My posts have been monomaniacal lately, which is a bit irksome to me because when people come across it I feel they get the wrong idea about me. But sex (the act, sexual identity/ preference/ orientation, the social beliefs about it) seems to be the theme in my thoughts lately so it's the theme here. I suppose I'll just have to live with my monomaniacal LJ until the theme passes ;-)

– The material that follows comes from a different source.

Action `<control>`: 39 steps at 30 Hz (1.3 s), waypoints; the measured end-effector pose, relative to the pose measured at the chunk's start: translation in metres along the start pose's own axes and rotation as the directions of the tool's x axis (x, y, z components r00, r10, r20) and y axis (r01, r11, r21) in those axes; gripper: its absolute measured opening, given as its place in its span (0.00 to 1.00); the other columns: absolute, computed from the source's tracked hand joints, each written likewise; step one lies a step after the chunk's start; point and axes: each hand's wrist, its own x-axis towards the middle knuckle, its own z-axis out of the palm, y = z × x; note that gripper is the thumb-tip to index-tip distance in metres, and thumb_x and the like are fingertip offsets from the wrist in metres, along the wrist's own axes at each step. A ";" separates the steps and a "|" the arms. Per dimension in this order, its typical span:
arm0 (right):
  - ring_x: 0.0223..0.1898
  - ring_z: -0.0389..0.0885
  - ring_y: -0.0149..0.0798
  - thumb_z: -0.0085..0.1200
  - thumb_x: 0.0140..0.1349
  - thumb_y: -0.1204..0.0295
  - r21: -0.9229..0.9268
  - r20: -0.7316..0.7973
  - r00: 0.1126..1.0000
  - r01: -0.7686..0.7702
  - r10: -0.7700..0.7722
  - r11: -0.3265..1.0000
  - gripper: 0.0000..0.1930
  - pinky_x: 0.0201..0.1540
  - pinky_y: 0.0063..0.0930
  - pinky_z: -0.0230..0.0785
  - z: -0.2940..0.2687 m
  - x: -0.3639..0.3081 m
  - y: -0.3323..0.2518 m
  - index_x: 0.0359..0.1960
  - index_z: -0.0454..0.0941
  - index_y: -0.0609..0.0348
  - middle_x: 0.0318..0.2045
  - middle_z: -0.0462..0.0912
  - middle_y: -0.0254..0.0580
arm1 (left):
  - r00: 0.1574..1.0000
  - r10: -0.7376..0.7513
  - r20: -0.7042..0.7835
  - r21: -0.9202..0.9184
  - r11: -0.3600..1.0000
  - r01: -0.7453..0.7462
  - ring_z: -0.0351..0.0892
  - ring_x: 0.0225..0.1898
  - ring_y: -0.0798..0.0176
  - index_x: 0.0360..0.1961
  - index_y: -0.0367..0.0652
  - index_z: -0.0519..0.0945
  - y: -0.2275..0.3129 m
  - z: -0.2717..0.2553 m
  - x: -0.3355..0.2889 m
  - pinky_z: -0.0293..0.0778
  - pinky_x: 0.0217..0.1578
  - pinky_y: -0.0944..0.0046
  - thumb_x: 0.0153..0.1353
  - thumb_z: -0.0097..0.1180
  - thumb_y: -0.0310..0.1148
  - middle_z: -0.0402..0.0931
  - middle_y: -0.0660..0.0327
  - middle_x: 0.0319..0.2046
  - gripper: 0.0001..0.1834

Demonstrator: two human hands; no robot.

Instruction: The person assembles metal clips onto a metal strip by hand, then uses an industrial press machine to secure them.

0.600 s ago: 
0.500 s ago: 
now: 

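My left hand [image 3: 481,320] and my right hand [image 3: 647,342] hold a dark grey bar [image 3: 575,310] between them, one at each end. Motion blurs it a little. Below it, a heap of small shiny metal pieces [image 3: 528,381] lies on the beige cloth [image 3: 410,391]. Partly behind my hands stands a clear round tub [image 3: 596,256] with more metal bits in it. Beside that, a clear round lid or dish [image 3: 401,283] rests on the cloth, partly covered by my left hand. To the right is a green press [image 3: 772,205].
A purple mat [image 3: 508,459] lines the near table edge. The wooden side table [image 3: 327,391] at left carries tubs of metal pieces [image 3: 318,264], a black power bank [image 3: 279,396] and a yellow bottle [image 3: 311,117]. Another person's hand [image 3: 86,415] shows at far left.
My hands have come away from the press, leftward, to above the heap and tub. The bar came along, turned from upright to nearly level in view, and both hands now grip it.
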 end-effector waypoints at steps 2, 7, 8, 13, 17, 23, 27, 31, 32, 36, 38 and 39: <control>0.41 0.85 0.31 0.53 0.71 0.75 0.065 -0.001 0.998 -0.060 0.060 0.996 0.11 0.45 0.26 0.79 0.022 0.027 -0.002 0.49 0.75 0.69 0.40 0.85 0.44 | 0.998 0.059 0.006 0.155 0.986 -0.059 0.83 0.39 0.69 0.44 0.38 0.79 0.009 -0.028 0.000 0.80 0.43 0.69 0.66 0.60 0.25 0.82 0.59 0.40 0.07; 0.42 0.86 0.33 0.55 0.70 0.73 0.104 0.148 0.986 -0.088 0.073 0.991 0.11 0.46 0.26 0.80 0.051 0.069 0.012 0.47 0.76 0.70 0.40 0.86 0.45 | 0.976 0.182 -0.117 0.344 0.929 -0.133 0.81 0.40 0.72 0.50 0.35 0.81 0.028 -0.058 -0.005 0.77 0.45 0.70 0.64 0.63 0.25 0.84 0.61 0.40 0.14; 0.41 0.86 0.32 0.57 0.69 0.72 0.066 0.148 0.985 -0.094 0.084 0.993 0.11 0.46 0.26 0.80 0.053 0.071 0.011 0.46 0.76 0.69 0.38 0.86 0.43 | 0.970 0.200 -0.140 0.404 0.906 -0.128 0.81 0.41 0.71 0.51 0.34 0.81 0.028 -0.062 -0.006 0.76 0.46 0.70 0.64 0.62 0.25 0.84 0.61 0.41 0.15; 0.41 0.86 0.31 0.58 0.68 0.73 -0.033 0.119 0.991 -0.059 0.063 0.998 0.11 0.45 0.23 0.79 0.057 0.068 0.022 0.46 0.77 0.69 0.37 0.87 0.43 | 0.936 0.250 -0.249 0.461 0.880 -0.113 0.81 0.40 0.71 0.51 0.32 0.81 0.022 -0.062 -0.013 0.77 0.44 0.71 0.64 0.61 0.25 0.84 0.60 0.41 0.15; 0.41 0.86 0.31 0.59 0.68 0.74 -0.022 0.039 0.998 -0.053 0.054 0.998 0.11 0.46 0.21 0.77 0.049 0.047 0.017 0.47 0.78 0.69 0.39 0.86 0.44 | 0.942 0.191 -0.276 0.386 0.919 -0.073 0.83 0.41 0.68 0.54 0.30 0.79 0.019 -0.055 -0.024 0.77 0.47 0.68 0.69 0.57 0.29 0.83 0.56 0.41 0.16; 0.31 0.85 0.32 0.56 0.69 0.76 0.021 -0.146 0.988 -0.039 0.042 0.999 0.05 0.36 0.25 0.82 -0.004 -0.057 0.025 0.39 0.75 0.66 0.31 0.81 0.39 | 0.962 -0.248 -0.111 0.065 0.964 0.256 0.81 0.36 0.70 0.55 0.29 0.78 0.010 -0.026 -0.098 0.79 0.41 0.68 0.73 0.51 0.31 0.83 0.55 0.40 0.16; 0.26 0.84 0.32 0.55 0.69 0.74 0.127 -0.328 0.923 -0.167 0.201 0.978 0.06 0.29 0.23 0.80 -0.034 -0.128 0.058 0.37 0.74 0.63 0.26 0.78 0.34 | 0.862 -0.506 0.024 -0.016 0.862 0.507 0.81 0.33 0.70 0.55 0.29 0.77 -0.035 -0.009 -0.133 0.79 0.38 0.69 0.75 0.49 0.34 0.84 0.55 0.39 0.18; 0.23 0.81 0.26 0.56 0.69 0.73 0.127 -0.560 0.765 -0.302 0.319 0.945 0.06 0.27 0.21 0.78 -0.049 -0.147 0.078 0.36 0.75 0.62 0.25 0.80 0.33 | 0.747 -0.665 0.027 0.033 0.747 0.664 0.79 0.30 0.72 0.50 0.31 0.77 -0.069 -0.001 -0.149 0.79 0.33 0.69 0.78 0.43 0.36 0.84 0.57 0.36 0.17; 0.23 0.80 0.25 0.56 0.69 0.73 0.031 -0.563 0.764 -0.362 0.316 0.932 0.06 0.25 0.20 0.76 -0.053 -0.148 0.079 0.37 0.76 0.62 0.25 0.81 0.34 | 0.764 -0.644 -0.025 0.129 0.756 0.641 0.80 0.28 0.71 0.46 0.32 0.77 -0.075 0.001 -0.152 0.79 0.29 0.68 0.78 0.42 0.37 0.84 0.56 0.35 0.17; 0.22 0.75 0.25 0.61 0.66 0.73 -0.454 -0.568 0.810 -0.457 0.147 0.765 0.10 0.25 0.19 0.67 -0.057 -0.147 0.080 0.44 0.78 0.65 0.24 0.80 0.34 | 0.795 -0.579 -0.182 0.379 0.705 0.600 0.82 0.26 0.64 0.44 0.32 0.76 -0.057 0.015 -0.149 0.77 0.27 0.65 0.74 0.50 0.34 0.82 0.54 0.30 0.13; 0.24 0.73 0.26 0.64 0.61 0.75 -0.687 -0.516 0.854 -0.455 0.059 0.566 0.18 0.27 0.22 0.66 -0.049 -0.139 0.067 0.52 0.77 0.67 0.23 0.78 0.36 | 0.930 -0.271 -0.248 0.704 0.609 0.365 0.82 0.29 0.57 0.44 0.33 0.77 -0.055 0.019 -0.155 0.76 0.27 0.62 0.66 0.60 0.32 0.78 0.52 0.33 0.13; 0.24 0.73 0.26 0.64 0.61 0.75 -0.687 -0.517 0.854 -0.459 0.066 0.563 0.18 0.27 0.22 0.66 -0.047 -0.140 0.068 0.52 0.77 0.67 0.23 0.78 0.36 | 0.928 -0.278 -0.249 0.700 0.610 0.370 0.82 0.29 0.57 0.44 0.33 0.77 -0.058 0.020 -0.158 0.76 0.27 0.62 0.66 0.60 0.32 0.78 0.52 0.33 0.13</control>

On another note, I'm so freaking out of shape! I almost never get my heart rate up, never exert myself, and as a result I get out of breath so easily. And my muscles are weak, which annoys me greatly because I've always been strong. I really miss the feeling of confidence that comes with muscle strength. When I worked on the farm, I never got out of breath and never got tired (unless I did something REALLY exhausting like muck out the barn) -- I don't miss the drudgery and depression but I do miss my fitness! So I'm going to make that a current project -- for every thirty minutes of sitting I'm going to do some half-jumping-jacks (while holding my breasts, so they aren't REAL jumping jacks but I don't care to have my breasts fly off) to get my heart rate up (or maybe I'll get a jump rope and sports bra), and I'm going to sign up for Curves (now that we can afford it yay!) and go three times a week. And in a few months I'm going to start taking bellydance lessons again!

A few months ago I wrote this and never posted it, so here you go: my first experience with Unity Church (incl. first reiki experience), and current impressions ) Just being around people who are focused on spiritual growth is REALLY good for me.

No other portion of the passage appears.